Une âme déchiquetée par 5 violeurs

Il y a des jours qu’on n’oublie jamais dans la vie. C’est ce qui s’est passé pour Saïda quand elle est arrivée à son vingtième printemps. Elle a tout oublié pour vivre possédée par un cauchemar, qui l’a rendue corps sans âme, un être sans existence. Elle ne voulait plus entendre personne. « Depuis cette journée, le monde est fini pour moi … », a-t-elle affirmé un jour à sa mère qui la suppliait de se débarrasser du cercle infernal où elle s’est enfermée depuis juillet 2002.
Saïda était une fille active, souriante, courageuse et belle. Seulement elle n’a pas pu poursuivre ses études avec succès.
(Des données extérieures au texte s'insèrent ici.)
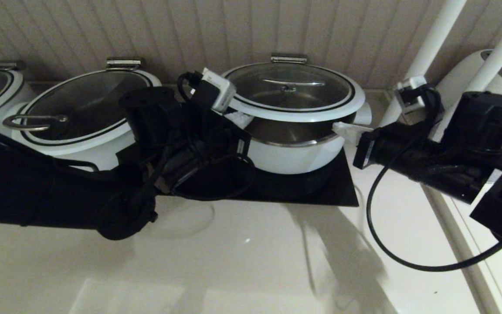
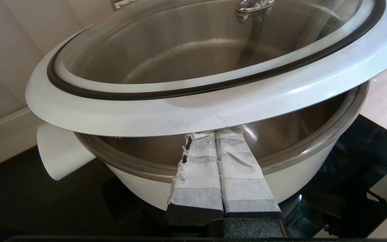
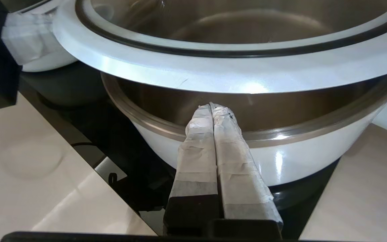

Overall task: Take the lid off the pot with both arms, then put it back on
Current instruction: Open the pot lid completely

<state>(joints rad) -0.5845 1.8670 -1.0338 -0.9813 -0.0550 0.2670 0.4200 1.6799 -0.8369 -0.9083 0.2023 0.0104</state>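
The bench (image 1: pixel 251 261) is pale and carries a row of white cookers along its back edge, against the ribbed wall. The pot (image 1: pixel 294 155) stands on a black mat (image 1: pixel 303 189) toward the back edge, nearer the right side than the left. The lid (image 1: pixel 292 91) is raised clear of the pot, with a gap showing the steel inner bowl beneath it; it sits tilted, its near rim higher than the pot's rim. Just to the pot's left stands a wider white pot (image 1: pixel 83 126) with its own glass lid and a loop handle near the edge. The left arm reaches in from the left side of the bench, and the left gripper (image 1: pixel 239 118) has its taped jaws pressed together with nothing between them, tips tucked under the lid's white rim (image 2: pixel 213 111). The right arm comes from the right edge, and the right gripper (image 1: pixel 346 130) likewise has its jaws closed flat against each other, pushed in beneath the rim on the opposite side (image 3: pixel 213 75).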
Et elle est restée chez elle, près de ses parents dont elle est la fille unique, sans rien faire.. Ils l’aiment beaucoup. « Ahmed a parlé hier avec ton père quand il l’a rencontré au souk, il espère que tu l’acceptes comme époux… » ,lui confie sa mère pleine de joie.
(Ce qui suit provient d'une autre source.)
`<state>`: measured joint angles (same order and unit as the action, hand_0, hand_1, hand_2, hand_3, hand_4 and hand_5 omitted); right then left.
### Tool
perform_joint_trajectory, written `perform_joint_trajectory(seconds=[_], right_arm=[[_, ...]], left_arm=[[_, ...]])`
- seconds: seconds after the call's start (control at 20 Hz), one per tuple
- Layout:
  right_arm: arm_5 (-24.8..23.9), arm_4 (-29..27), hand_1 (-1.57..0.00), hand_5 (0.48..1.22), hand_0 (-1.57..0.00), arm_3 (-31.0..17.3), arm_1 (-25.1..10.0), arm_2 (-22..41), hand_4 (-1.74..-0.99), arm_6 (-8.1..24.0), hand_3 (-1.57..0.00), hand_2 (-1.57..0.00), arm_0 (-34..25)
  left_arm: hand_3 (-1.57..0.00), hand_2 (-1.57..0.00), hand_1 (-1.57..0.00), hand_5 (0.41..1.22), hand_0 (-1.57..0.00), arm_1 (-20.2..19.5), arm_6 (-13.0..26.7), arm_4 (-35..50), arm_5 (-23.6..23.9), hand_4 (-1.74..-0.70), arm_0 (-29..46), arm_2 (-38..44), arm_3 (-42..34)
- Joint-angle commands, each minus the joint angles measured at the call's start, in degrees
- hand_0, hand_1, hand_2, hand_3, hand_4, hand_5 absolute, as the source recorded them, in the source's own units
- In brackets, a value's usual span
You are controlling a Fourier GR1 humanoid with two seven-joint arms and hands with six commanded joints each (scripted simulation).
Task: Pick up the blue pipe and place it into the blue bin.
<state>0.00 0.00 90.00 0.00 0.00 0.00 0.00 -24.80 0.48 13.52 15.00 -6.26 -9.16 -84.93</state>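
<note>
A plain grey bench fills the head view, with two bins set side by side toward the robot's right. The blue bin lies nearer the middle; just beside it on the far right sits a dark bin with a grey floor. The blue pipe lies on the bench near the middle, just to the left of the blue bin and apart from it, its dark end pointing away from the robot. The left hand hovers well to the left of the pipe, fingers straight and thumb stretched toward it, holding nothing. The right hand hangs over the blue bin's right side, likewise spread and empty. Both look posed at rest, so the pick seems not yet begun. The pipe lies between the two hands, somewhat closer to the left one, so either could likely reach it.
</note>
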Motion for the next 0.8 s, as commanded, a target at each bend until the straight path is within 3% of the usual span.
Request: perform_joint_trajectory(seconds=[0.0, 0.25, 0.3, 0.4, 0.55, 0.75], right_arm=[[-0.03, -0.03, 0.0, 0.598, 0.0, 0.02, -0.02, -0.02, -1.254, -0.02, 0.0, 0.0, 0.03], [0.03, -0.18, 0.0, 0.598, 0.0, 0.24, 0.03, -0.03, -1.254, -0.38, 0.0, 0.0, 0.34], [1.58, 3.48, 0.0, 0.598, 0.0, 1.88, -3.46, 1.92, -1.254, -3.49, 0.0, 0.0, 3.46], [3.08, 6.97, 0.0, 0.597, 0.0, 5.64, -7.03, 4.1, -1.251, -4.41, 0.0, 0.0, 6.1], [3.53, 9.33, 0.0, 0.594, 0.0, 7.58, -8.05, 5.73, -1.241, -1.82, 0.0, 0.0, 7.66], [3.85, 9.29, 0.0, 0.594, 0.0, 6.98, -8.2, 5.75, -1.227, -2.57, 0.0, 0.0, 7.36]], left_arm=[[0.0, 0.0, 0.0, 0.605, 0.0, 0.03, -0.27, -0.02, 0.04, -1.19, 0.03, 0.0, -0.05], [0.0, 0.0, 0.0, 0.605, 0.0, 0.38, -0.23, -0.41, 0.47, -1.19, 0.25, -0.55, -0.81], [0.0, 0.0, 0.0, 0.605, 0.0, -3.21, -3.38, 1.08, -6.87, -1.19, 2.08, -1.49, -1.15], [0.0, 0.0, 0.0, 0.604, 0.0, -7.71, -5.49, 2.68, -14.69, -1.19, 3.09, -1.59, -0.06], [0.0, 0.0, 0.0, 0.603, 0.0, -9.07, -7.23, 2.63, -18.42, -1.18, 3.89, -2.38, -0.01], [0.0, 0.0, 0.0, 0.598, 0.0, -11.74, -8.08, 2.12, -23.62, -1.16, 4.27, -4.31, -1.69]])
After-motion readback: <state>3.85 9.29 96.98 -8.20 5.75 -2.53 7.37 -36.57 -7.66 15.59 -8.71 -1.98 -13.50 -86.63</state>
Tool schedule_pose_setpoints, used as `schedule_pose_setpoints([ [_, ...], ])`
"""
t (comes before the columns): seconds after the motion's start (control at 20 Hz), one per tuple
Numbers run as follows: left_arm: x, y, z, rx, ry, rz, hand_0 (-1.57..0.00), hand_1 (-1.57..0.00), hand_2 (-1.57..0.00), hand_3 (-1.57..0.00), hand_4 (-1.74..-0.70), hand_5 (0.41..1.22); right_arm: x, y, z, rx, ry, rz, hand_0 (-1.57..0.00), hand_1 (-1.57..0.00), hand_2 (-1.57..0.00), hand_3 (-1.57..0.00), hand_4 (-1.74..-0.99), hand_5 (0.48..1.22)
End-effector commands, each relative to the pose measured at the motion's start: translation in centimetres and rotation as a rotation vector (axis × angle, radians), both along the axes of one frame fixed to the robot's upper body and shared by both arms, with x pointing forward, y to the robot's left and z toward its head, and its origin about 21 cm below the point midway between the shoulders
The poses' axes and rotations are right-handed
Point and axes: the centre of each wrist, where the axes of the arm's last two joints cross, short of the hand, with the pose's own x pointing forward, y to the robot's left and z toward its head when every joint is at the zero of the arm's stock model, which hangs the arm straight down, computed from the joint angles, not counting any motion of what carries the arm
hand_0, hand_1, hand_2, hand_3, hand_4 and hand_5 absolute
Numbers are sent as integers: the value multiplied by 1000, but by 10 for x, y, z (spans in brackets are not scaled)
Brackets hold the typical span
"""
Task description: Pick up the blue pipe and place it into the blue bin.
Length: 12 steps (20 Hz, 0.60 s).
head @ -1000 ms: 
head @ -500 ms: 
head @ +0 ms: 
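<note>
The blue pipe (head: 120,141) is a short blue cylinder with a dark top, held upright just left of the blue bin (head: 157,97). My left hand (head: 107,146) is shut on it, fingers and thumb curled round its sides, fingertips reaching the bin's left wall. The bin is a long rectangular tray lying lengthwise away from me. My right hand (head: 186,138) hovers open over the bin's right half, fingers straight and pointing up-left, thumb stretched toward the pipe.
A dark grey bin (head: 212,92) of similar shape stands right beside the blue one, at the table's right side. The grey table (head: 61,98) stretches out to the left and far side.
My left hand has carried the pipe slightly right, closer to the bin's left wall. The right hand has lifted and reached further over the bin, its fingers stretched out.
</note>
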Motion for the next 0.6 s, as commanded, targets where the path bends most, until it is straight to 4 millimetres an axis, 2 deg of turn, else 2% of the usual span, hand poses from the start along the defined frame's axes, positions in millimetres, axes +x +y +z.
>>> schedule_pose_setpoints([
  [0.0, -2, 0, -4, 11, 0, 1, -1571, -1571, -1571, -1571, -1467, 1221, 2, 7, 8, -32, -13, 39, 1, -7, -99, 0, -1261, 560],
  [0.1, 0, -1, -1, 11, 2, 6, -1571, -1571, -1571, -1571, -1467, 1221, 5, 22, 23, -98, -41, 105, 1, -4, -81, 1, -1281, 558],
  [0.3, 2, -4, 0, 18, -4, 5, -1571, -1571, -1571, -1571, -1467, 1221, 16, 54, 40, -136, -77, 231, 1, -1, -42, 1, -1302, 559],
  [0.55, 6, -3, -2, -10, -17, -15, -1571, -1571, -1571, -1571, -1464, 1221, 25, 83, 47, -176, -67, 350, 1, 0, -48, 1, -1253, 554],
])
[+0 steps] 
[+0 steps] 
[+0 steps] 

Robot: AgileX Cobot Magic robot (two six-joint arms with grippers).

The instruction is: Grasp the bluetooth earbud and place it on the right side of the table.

Saïda n’a pas cru ses oreilles. C’est la première fois que quelqu’un vient demander sa main pour le mariage. Et ce n’est pas n’importe qui, c’est Ahmed, le jeune le plus instruit de son quartier à Khouribga. Il travaille dans une société avec un salaire respectable, est apprécié par tous. Saïda est très heureuse, de cette nouvelle qui vient pour lui changer le parcours de sa vie, pour la laisser faire les adieux à l’oisiveté, à la paresse et à la fainéantise. Sa mère a commencé à lui préparer tout ce qui est nécessaire pour une fille qui attend le mariage. « Ses parents viendront prochainement pour de te demander officiellement…Seulement Ahmed n’a pas encore fixé la date avec ton père… », lui confie sa mère.
Une matinée du mois de juillet, Saïda est sortie de chez elle pour faire des courses. Avant d’y arriver, elle a rencontré sa voisine, Fatiha âgée de dix-huit ans avec laquelle elle conversait de temps en temps .
« Je ne t’ai pas vu depuis une semaine… », lui dit Fatiha « Je n’ai pas quitté la maison effectivement depuis une semaine…Parce que j’étais un peu malade et je ne suis sortie aujourd’hui que pour acheter un peu de dattes…Ahmed, membre de ma famille, viendra pour me demander au mariage… », lui affirme Saïda qui parlait avec une grande naïveté.
« Mais viens avec moi, marchons un peu… » lui demande Fatiha.
Elle l’a accompagnée pour faire un tour. Saïda ne prêtait pas attention à la destination, jusqu’au moment où elle s’est retrouvée dans une ruelle déserte, bien que l’heure ne dépasse pas encore neuf heures. « Mais pourquoi tu t’es arrêtée ici?… » demande Saïda à Fatiha qui n’a plus voulu avancer.
Saïda, inquiétée, a voulu avancer. Mais un jeune, qu’elle n’avait pas remarqué au départ, l’a saisie par le bras, l’a tirée en lui demandant de l’accompagner. Il a demandé en même temps à Fatiha, qui souriait, de disparaître. Il s’agit seulement d’une question de jalousie. « «je vais te tuer si tu cries, tu te contentes de m’accompagner sans le moindre bruit… » lui dit il en la menaçant.
Quelques pas de plus, Saïda s’est retrouvée à l’intérieur d’une maison vétuste, entre les mains du jeune qui l’a déshabillée, toujours sous la menace. Elle ne pouvait pas crier ou demander secours, bien qu’elle ait entendu des bruits émanant des deux autres chambres.
« Ici il n’y a que des hommes qui ont besoin de ton corps et rien d’autres…alors il ne faut pas espérer le moindre salut… ».
Le jeune a continué d’abuser d’elle sexuellement sans pitié. Une fois qu’il est descendu du lit, un autre jeune l’a rejointe pour prendre la relève, puis un troisième, puis le quatrième et enfin le cinquième. Ils étaient tous comme des monstres qui ne pensaient qu’à leur instinct sexuel. Ils jouaient avec la chair de Saïda, qui pleurait en silence. Le lendemain. A une heure du matin, celui qui l’a enlevée lui ordonne : « Allez habilles-toi… ». Saïda se lève lentement, son corps ne lui appartient plus. Elle est sortie de chez eux, ne pouvant plus se tenir debout que péniblement. Elle arrive chez elle dans un état lamentable. Quand sa mère l’a regardée, elle s’est effondrée. Une plainte a été portée et les cinq violeurs ont été arrêtés. Mais tout s’est écroulé pour Saïda qui ne vit plus que dans le malheur et le cauchemar d’une scène qui lui hante l’esprit quotidiennement.